| Source data |
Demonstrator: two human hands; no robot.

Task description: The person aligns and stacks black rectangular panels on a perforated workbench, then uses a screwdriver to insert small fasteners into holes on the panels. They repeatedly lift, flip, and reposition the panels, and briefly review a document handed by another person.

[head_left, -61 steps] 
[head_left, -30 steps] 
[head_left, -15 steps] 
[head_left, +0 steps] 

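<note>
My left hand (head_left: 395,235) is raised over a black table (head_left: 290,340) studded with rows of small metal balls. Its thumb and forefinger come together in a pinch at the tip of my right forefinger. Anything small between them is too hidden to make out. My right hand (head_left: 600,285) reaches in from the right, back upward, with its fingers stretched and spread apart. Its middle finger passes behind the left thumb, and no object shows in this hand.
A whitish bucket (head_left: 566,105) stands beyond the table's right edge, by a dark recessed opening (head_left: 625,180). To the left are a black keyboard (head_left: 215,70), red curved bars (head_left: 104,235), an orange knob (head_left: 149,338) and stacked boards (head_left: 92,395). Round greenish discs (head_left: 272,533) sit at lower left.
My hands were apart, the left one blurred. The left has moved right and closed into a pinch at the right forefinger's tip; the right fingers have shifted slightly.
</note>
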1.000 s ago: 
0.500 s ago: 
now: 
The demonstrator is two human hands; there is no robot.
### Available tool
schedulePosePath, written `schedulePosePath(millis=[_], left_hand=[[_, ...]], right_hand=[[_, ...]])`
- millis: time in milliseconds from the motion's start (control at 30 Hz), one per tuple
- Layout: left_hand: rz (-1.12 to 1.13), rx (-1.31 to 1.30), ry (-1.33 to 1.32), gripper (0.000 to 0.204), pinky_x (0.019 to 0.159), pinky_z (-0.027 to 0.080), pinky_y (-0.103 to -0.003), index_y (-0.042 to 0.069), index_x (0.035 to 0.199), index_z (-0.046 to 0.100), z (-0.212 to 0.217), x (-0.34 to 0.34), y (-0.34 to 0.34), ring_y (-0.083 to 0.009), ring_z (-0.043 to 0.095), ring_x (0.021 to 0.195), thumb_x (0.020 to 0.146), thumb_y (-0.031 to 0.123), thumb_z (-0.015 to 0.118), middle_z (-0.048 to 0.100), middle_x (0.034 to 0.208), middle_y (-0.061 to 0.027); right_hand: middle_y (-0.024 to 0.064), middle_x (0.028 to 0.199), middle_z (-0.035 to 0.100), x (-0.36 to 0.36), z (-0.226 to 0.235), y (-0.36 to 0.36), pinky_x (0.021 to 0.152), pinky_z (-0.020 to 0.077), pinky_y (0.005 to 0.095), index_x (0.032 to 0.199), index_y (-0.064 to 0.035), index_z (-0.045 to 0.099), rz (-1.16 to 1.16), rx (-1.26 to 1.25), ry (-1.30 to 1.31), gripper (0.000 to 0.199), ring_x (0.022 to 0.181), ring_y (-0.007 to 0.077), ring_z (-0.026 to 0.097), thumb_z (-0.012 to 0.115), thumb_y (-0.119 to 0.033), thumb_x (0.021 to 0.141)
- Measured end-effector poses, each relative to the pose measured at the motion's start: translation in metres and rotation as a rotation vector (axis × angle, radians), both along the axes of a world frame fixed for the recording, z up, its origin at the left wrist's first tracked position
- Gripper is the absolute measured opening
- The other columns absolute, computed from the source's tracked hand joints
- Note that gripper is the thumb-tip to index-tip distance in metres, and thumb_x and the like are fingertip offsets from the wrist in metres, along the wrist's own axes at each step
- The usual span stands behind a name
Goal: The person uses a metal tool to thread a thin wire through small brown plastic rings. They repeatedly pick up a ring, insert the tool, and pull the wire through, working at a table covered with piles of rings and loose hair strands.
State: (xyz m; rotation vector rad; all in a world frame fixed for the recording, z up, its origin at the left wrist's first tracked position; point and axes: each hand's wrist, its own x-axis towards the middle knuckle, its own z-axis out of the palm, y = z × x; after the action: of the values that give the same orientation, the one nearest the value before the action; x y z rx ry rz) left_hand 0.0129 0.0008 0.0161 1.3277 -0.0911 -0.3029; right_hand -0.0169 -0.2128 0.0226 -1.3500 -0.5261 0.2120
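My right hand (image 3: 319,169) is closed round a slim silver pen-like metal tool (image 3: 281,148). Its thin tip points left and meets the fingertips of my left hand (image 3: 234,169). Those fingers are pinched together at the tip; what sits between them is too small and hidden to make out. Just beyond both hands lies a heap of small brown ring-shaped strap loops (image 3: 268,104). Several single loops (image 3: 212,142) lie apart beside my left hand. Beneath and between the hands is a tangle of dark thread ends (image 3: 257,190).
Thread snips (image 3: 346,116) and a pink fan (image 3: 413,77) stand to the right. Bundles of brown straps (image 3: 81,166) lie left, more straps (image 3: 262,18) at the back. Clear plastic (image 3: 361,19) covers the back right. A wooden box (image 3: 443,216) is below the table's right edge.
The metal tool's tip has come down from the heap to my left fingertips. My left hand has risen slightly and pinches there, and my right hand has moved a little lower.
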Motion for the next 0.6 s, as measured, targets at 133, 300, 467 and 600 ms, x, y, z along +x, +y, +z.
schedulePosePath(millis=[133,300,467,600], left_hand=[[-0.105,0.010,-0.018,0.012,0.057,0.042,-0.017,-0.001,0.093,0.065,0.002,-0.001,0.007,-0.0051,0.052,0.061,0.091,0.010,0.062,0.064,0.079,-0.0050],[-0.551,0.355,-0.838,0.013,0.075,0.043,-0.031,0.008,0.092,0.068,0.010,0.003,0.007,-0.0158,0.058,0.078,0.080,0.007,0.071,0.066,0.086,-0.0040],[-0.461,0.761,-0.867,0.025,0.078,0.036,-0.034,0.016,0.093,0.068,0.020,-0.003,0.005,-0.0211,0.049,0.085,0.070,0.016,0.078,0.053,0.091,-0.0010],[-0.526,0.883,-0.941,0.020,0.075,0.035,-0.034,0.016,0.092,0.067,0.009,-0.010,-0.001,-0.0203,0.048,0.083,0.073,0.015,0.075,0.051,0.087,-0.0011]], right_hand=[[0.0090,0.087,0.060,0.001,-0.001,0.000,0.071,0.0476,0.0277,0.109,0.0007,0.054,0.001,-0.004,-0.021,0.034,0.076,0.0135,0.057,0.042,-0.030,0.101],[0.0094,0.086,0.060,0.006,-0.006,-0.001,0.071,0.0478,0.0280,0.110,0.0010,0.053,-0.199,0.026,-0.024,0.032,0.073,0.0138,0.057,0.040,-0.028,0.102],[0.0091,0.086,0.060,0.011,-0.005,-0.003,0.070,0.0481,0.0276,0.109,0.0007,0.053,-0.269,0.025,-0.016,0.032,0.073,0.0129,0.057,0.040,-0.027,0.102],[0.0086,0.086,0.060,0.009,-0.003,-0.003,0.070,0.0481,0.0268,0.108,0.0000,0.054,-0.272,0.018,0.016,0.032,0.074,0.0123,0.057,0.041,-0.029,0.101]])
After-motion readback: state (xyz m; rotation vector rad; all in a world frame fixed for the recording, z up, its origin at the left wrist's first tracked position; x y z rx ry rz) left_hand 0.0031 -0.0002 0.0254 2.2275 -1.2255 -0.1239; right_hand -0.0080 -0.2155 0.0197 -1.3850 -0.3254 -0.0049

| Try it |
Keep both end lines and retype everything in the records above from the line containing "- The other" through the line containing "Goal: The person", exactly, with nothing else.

| Reply to the task |
- The other columns absolute, computed from the source's tracked hand joints
- Note that gripper is the thumb-tip to index-tip distance in metres, and thumb_x and the like are fingertip offsets from the wrist in metres, along the wrist's own axes at each step
- The usual span stands behind a name
Goal: The person uses a metal tool to thread a thin wire through small brown plastic rings. They repeatedly pick up a ring, insert the tool, and pull the wire through, working at a table covered with piles of rings and loose hair strands.

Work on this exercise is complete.